Self-Help Routines Encourage Independence
Creating a child-friendly environment encourages independence and builds confidence. Providing items for the routine at a child’s level along with accommodations, allow them to accomplish a task independently. For example, a step stool by the sink allows children to climb up and reach the faucet. Putting out a soap pump the child can operate and towels nearby, they can wash on their own.
Self-help skills become more meaningful to children if they practice them throughout the day as part of their routines. Teach self-help skills by modeling the skills you are teaching and narrating your actions. Model the action and then the child can try. Prompt the child and then wait for the child time to process the directions, recall the steps of the task, and allow for difficulties with language and/or motor processing.
Helping and Cleaning Up
By inviting children to contribute to keeping the space organized, clean and safe, your environment will support both the health and the wellness of the children. Research has validated that when children have experiences where they contribute to their community and have opportunities for shared responsibility, they have a much better chance for success, not just in school but throughout life (Henderson & Berla, 1994). Teaching personal responsibility can start early with simple tasks like asking them to put their shoes where they belong or being a helper. Use the Little Helper job chart to teach children the importance and joy of helping with daily chores.
The health and safety of children are our priority each day. Through supervision and care, children can learn about caring for themselves. Developmentally young children do not yet have the motor coordination, reasoning skills and awareness that allow them to complete these tasks on their own but can learn throughout the daily routine as we care for them. Narrate your actions as you change a diaper or help with handwashing. Children also learn self-help skills through play, such as washing dolls or cars. Filling containers and pouring them out is engaging and helps children develop self-regulation skills.

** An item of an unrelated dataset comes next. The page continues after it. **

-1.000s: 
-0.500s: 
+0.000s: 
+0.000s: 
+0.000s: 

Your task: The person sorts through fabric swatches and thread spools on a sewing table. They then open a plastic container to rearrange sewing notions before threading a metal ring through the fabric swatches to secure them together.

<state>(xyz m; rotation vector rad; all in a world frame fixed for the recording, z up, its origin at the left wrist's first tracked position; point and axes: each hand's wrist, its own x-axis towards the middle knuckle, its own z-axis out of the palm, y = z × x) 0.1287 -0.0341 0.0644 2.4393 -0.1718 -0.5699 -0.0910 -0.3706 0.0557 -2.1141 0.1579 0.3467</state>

By following a consistent daily routine, children learn the need to wash their hands after outdoor play, before eating and after art. READ: How to Teach Children About Germs
Let the child do the part they can do. If he can’t pull a shirt over his head, help with that part and then prompt him to pull it down the rest of the way. Give the child time to try and offer minimal assistance.

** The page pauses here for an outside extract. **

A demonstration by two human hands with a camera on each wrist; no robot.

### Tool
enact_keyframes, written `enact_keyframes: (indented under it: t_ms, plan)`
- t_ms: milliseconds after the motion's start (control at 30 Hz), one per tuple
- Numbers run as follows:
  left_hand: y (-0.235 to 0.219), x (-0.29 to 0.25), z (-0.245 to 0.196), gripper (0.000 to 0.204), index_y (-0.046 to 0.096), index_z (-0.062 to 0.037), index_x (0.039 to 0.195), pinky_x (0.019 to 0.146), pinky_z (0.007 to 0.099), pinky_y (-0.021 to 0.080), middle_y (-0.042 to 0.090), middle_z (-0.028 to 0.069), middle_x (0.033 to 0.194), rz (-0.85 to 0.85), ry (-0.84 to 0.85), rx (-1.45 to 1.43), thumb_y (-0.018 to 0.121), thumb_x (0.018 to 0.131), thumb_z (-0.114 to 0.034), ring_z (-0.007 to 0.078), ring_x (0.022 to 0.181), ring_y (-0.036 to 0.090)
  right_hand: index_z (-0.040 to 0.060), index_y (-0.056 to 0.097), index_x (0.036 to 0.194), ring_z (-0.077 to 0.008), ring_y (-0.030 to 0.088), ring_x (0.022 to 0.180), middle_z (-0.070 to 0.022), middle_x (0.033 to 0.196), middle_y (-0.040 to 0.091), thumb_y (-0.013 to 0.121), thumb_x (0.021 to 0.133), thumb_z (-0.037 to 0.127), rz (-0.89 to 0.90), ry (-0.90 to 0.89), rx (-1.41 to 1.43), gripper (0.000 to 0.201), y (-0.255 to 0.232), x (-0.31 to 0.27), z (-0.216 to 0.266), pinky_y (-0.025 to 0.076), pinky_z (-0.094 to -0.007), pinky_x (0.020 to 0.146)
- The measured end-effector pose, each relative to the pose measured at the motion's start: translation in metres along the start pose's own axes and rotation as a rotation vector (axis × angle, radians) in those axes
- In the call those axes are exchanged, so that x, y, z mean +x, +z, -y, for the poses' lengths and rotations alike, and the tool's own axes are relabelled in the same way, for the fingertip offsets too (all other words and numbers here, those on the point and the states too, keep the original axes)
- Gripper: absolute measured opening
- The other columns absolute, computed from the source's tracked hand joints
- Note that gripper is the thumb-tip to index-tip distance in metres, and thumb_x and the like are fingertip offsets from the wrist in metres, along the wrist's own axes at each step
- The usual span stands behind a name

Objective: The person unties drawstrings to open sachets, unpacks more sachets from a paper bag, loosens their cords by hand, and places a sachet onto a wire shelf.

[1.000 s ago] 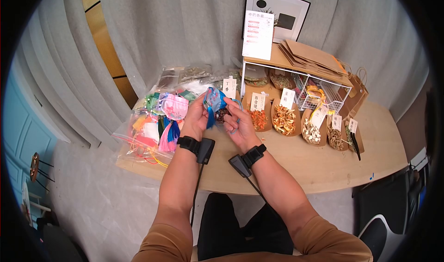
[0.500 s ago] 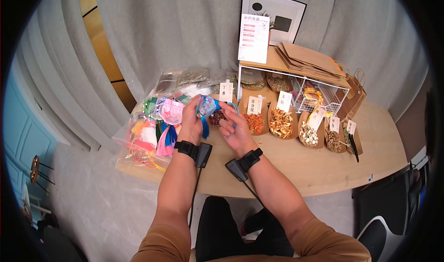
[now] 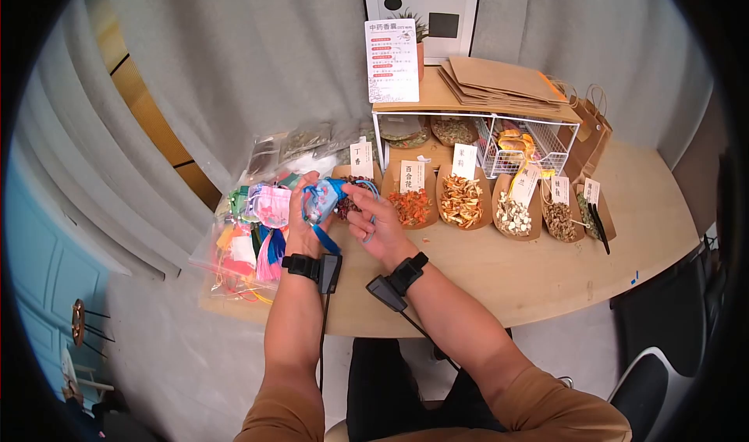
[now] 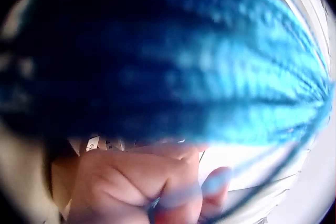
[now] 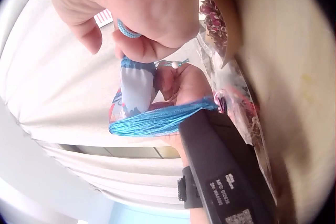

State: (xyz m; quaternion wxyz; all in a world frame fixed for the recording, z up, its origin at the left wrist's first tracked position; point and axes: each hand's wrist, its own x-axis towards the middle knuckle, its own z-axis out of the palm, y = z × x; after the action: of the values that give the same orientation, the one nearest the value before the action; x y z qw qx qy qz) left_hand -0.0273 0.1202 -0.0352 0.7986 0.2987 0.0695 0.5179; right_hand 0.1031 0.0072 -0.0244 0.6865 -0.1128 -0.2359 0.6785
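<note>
A small blue patterned drawstring pouch (image 3: 318, 202) with a blue tassel (image 3: 326, 241) is held up over the table. My left hand (image 3: 298, 227) grips the body of the pouch from its left side. With curled fingers, my right hand (image 3: 382, 225) pinches at the gathered neck, and a light-blue cord (image 5: 126, 29) loops round one of its fingers. Seen from the right wrist, the pouch's pale side (image 5: 137, 88) hangs below those fingers, and the tassel stretches across the left hand. The blurred tassel (image 4: 210, 66) covers most of the left wrist view.
At left lies a clear plastic bag with colourful pouches (image 3: 269, 205) and tassels. Labelled paper trays of dried flowers and herbs (image 3: 462, 200) stand in a row to the right. Behind them are a small shelf (image 3: 437, 95) with flat paper bags (image 3: 503, 83) and a wire basket (image 3: 523, 153).
The head view has turned, so the shelf and trays sit further left. Both hands and the pouch are lower and further left in it. The tassel, hanging down before, now slants right.
</note>
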Motion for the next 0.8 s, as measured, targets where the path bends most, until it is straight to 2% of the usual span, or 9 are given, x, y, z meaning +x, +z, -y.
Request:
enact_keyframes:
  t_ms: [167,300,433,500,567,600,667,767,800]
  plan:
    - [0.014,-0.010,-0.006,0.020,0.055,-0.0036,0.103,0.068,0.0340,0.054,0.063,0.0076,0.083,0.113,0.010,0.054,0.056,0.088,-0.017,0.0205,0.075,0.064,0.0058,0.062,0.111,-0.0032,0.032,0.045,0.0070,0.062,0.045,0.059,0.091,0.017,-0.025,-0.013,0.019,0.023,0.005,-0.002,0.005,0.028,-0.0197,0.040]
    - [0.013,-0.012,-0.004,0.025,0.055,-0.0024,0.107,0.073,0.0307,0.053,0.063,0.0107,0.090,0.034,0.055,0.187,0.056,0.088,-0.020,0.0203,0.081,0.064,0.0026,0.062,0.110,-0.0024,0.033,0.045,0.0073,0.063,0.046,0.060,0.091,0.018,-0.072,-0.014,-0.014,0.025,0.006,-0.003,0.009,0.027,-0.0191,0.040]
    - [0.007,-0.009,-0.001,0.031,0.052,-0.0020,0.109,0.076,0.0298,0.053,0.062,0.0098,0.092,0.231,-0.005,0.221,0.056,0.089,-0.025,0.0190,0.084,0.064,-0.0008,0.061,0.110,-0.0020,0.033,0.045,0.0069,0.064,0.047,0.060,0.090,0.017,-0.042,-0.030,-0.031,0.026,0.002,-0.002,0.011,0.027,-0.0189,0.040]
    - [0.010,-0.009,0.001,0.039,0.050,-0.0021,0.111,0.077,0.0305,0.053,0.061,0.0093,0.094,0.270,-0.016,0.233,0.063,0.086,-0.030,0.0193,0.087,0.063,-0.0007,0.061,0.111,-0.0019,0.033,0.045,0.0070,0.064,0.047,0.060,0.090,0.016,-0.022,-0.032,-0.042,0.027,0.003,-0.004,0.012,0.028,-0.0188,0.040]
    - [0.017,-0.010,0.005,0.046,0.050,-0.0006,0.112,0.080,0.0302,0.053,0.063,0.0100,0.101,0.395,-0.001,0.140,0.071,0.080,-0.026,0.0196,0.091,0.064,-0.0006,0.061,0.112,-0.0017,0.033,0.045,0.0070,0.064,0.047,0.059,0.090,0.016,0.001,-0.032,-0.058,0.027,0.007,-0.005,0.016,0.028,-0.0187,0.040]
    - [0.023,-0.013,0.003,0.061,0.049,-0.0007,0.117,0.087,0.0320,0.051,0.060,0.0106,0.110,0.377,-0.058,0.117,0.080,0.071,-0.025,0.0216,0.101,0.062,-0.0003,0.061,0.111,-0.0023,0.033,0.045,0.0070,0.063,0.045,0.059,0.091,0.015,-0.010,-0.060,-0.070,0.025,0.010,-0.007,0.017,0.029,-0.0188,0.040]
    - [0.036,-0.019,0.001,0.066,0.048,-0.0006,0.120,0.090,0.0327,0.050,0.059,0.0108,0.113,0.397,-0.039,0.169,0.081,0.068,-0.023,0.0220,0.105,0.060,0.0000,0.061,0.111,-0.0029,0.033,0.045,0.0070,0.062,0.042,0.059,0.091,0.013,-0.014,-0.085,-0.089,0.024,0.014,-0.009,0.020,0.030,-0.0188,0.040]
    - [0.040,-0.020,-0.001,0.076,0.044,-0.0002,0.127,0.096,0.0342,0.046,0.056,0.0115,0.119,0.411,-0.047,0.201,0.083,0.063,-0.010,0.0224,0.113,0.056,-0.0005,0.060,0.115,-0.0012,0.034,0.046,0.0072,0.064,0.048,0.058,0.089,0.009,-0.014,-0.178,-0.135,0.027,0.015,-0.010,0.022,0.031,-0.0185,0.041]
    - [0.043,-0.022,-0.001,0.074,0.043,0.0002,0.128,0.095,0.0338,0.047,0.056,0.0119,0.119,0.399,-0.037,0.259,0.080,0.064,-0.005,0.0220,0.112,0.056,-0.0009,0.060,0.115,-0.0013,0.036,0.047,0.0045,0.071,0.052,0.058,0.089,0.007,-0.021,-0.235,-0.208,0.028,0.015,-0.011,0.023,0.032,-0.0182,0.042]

Allow older children to put on their shoes or coat but help with the challenging part of tying or zipping. Offer picture cards of what to do first, next and last if necessary (shoes, coat, mittens).
Provide books about getting dressed and dress-up clothing for practice. Toys that teach buttoning, tying, and zipping help children who are ready for these self-help skills time to practice in a playful way.
Many of the daily learning activities from Experience Early Learning focus on developing fine motor skills which build hand strength, eye-hand coordination and small muscle movements.
Provide a spoon for young children even if they are not able to quite use it on their own yet so they can practice holding it and bringing it to their mouths.
Encourage the child to feed herself by helping hand-over-hand as you scoop. Soon you can let go until she is scooping all by herself. Encourage your child to practice drinking from a straw and sippy cup. If using an open cup, start with small amounts of liquid. Some spills are to be expected but understanding the effort to develop these skills is important. Infants and toddlers play games that encourage pincher grasps, transferring and scooping.
Most importantly, slow down and allow time for children to go through these care routines while encouraging independence as they are able. Their daily care routines are an important part of the child’s education and development.